_TASK ITEM_: Your task is to retype the listing word for word.
___
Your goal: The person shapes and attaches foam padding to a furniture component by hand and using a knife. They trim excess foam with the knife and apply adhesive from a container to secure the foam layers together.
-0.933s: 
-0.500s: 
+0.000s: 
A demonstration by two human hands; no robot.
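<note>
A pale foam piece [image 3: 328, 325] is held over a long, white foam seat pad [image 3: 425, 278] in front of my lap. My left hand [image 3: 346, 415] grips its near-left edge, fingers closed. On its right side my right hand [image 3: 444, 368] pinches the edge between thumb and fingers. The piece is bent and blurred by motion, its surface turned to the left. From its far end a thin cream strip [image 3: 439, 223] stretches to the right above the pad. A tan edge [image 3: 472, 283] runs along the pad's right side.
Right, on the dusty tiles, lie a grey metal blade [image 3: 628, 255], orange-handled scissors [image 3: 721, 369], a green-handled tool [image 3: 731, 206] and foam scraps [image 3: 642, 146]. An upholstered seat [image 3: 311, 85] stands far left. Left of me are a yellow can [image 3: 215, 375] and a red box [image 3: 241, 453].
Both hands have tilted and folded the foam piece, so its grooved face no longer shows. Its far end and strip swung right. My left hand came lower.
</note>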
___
_YOUR SOLUTION_:
Your goal: The person shapes and attaches foam padding to a furniture component by hand and using a knife. They trim excess foam with the knife and apply adhesive from a container to secure the foam layers together.
-0.933s: 
-0.500s: 
+0.000s: 
A demonstration by two human hands; no robot.
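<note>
A pale foam piece [image 3: 328, 325] is held over a long, white foam seat pad [image 3: 425, 278] in front of my lap. My left hand [image 3: 346, 415] grips its near-left edge, fingers closed. On its right side my right hand [image 3: 444, 368] pinches the edge between thumb and fingers. The piece is bent and blurred by motion, its surface turned to the left. From its far end a thin cream strip [image 3: 439, 223] stretches to the right above the pad. A tan edge [image 3: 472, 283] runs along the pad's right side.
Right, on the dusty tiles, lie a grey metal blade [image 3: 628, 255], orange-handled scissors [image 3: 721, 369], a green-handled tool [image 3: 731, 206] and foam scraps [image 3: 642, 146]. An upholstered seat [image 3: 311, 85] stands far left. Left of me are a yellow can [image 3: 215, 375] and a red box [image 3: 241, 453].
Both hands have tilted and folded the foam piece, so its grooved face no longer shows. Its far end and strip swung right. My left hand came lower.
</note>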

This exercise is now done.